Vous proposez un chant en français, ce qui n’est pas si courant dans le hardcore. Etait-ce un parti pris ou bien c’est venu de manière totalement naturelle, comme une évidence ?

Le chant en français a toujours pris plus ou moins de place dès le départ dans les compos de DANFORTH, donc c’est venu de manière totalement naturelle. Il est des mots qui prennent tout leur sens en français et qu’on ne peut exprimer avec autant d’ardeur que dans notre langue natale.

On perçoit une forte influence du hip-hop dans votre musique foncièrement hardcore. A quel niveau le rap influence-t-il les compositions du groupe ?

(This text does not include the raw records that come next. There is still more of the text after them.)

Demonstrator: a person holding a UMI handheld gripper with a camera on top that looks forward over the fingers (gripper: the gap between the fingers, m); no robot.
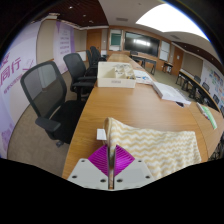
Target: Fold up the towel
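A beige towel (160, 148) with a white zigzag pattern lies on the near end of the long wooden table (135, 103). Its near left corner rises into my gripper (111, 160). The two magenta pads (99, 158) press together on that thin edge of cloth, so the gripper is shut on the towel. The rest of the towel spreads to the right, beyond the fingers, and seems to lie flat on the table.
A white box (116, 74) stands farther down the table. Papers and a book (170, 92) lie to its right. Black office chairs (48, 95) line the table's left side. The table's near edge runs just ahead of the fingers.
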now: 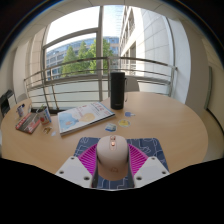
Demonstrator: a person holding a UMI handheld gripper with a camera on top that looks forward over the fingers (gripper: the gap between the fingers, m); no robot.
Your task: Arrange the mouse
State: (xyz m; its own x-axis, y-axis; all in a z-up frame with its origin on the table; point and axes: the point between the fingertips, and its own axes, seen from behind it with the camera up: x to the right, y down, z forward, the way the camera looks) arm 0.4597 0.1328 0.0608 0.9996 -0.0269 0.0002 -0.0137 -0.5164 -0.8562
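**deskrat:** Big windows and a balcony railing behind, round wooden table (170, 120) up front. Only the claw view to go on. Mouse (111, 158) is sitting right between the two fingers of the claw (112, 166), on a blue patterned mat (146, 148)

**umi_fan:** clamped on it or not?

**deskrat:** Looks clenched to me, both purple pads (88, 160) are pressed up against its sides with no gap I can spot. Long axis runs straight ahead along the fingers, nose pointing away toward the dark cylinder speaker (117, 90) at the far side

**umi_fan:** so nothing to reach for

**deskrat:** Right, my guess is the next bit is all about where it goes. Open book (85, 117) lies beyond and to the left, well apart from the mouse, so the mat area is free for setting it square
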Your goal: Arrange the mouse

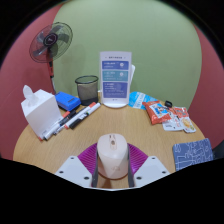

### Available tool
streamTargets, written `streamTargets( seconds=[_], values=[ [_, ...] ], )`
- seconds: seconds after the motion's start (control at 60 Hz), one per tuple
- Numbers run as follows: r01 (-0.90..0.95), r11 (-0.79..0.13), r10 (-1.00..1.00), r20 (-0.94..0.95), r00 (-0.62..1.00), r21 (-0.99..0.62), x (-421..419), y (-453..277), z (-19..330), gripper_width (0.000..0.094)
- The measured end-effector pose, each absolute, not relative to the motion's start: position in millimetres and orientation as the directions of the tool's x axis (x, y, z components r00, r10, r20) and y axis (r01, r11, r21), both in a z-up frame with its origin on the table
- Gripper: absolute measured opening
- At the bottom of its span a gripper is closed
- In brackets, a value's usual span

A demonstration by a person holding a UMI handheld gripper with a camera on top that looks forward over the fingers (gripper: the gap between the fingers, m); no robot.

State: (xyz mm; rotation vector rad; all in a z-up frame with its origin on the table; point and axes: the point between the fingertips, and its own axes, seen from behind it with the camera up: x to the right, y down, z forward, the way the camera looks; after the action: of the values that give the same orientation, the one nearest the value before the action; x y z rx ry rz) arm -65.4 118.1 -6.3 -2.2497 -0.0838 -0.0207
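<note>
**Mouse held at the near edge of the round table**

Between the two fingers, at the table's near edge, sits the pale beige, rounded plastic mouse [112,157]. The gripper [112,163] is closed about it, the magenta pads [90,158] pressing its flanks on both sides, so it appears to be carried rather than resting free. Holding it lengthwise along the fingers probably keeps its nose pointing across the round wooden table [120,128] toward the open middle, a likely spot to set it down.

Just right of the fingers lies a dark patterned mat [193,153]. Beyond are black markers [78,116], a white tissue box [40,112], a blue box [67,100], a black mesh bin [87,87], an upright white-and-blue sign [116,76] and colourful snack packets [160,110]. A standing fan [50,43] is behind.
</note>
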Motion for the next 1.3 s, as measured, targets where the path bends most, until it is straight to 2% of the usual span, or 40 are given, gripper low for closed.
streamTargets(
  seconds=[0.067,0.117,0.233,0.317,0.367,0.417,0.5,0.65,0.8,0.917,1.0,1.083,1.117,1.2,1.3],
  values=[
    [0.075,-0.607,0.073,0.038,0.997,-0.791,-69,116,11,0.0399],
    [0.072,-0.568,0.092,0.023,0.995,-0.82,-73,113,37,0.0399],
    [-0.008,-0.457,0.11,-0.065,0.992,-0.889,-68,101,133,0.04],
    [-0.074,-0.373,0.1,-0.119,0.988,-0.925,-33,85,203,0.0399],
    [-0.095,-0.333,0.072,-0.126,0.989,-0.938,1,76,232,0.0398],
    [-0.106,-0.322,0.033,-0.123,0.992,-0.941,41,70,244,0.0396],
    [-0.103,-0.359,-0.046,-0.092,0.995,-0.928,115,57,221,0.0394],
    [-0.083,-0.514,-0.131,-0.018,0.991,-0.854,208,25,116,0.0395],
    [-0.064,-0.607,-0.134,0.023,0.991,-0.792,242,4,34,0.0402],
    [-0.076,-0.662,-0.118,0.004,0.993,-0.745,243,-6,-2,0.0504],
    [-0.068,-0.657,-0.113,0.009,0.994,-0.751,247,-9,4,0.0598],
    [-0.05,-0.638,-0.102,0.02,0.995,-0.769,243,-16,24,0.0869],
    [-0.046,-0.633,-0.104,0.025,0.994,-0.772,243,-21,32,0.0822],
    [-0.035,-0.623,-0.112,0.044,0.993,-0.781,240,-40,59,0.0856],
    [-0.031,-0.607,-0.12,0.052,0.991,-0.794,230,-71,92,0.0836]
  ],
)
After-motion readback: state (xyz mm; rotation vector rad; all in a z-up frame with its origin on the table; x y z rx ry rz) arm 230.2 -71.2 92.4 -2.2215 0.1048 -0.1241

Le hip-hop fait également partie de notre culture depuis les années 90 pour certains d’entre nous. C’est un phrasé qui nous parle ce qui est normal d’ailleurs, l’expression de notre rage étant née dans la rue comme le hip-hop et le hardcore. Il ne devrait même pas y avoir de frontière entre ces deux cultures aux racines totalement identiques.

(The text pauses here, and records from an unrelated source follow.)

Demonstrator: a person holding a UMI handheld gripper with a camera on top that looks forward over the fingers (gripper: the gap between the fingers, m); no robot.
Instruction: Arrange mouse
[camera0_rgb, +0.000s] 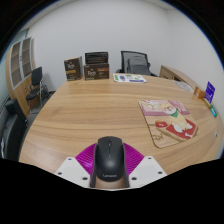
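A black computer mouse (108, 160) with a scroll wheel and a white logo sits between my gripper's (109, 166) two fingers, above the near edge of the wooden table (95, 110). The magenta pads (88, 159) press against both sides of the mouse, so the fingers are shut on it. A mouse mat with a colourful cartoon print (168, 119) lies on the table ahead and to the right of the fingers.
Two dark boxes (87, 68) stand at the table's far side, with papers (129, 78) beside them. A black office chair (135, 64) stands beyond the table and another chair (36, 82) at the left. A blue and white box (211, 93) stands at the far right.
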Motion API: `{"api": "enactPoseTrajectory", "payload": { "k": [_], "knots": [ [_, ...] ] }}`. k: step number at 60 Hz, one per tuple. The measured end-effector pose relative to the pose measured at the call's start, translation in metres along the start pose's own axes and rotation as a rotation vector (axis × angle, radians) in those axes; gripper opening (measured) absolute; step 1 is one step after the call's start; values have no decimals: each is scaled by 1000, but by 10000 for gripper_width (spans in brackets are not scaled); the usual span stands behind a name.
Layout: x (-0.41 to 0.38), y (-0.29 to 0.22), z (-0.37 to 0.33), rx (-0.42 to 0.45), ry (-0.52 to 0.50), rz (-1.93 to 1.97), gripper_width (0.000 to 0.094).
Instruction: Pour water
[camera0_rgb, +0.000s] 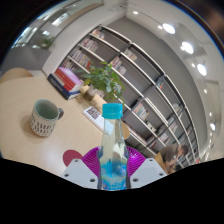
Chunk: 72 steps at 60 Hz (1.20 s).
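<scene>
Beyond the table, a tall bookshelf (135, 75) lined with books and boxes fills the far wall, under a ceiling dotted with round lights (186, 47); nearer, the pale wooden table (25, 100) spreads out ahead of the gripper; a leafy green plant (103, 77) stands at the table's far edge, with a red book (68, 80) just beside it; a ribbed mug (44, 117) sits on the table, well apart from the fingers; the clear water bottle (113, 150) with its blue cap (113, 110) stands upright between the fingers; the gripper (113, 172) is clamped on the bottle, both magenta pads (96, 162) pressing its sides.
</scene>
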<state>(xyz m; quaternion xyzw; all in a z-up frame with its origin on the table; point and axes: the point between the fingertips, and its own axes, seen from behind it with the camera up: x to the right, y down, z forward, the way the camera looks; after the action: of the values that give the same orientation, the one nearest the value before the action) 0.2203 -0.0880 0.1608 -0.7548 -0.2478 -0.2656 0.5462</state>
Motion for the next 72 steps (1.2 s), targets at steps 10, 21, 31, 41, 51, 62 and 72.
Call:
{"api": "enactPoseTrajectory", "payload": {
  "k": [10,21,31,41,51,62,72],
  "knots": [
    [-29,-50,18,-5,-22,-443,316],
    [-60,-68,42,-23,-37,-872,315],
    [-69,-77,62,-40,-20,-1201,325],
    [-80,-92,67,7,18,-1441,327],
    [-85,-93,63,-14,31,-1437,328],
    [-78,-100,58,-16,23,-1224,327],
    [-57,-134,36,27,-17,-657,327]
  ]
}}
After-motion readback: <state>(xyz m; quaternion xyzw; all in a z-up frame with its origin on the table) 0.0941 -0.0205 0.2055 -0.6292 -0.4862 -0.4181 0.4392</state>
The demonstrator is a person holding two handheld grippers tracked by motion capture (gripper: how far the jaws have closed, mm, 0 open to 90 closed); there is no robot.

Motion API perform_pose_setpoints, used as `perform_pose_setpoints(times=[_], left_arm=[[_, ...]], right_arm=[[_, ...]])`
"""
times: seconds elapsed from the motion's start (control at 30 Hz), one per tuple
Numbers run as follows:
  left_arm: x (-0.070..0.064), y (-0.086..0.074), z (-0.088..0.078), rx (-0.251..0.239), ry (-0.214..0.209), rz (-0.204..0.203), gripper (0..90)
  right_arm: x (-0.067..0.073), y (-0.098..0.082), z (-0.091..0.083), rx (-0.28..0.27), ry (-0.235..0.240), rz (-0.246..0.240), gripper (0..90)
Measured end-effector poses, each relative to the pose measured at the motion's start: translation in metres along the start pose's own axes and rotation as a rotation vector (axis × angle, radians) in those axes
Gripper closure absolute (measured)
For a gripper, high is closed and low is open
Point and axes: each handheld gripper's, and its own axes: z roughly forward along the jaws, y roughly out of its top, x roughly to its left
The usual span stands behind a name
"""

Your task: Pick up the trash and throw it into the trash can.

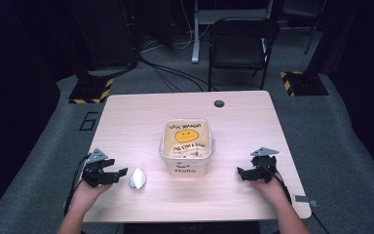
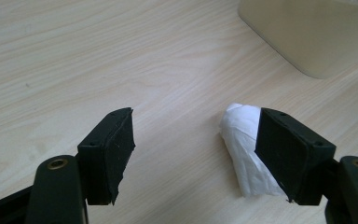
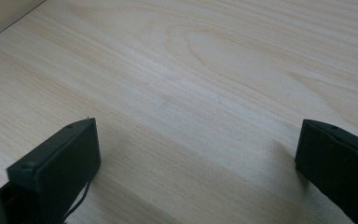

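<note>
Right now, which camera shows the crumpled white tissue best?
The left gripper view: the tissue lies close, beside one open jaw, partly hidden by it. The high view shows it small, left of the tub.

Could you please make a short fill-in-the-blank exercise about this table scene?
1. The crumpled white tissue lies nearest the ____ gripper.
2. The tub stands between the two grippers; the word on its near wall is ____.
3. The jaws of the right gripper stand ____.

Missing words: left; Hello; open
</note>
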Motion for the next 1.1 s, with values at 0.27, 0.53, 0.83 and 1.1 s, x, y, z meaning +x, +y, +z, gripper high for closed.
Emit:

Vous supportez ce que l’on appelle le Violent Dancing. Pouvez-vous nous donner votre définition de cette pratique ?

Je citerais les lyrics de notre song « True Violence » dans l’album Crime In Hell 

« Il n’y a aucune raison de se branler sur la violence, mais tellement de raison de cracher dessus, je prône le violent dancing rien à voir avec la violence des abattoirs, le pit est un exutoire où mes frères exécutent des figures sur des riffs de bâtards, un pur style d’expression libre où chacun chasse ses démons dans les règles de l’art »

Que représente le hardcore pour vous depuis toutes ces années ? Quels en seraient les principes et les fondamentaux selon votre perception du style ?

Le hardcore c’est un mode de vie, une opinion bien tranchée sur notre monde. C’est aussi une violence exprimée en musique par les membres d’une grande famille avec ses embrouilles, ses moments de partage, ses codes. C’est un petit monde parfois un peu trop renfermé sur lui-même mais on partage la majeure partie des valeurs tout en étant aussi en désaccord avec la haine que cela peu engendrer. Ce qu’on aime, quoiqu’on en dise, c’est la sincérité avec laquelle les groupes s’expriment quel que soit le parti pris : il est assumé a 2000%, y a pas de triche. C’est d’ailleurs pour cette raison qu’on s’en prend aussi plein la gueule dans les webzines et dans la presse.  C’est toujours tranché… Mais on s’en bat la race… On kiffe c’est tout.

Quels groupes ou artistes, hardcore ou non, vous ont fait forte impression ces derniers temps ?

CODE ORANGE, BRUTALITY WILL PREVAIL, KYLESA, KVELERTAK sont quelques-uns des groupes qui nous ont fait bonne impression.

Un mot sur le Crimeinhell Fest auquel vous prenez part le dimanche 23 avril prochain au Gibus ?

Grosse dédicace à SEB CIH qui se bouge le cul pour que notre culture continue à vivre car c’est un réel combat de tous les jours. On sait tellement à quel point c’est difficile, même si on ne comprend pas vraiment pourquoi, dans notre pays de merde, c’est une lutte constante que de faire vivre la culture. D’ailleurs, avec tous les bouffons qui se pointent, ça va être encore plus dur et ça fait chier… Donc RESPECT et FULL SUPPORT au Crimeinhell Fest et tous les autres qui se battent ! Une belle affiche nous attend et on est chaud pour envoyer du lourd !!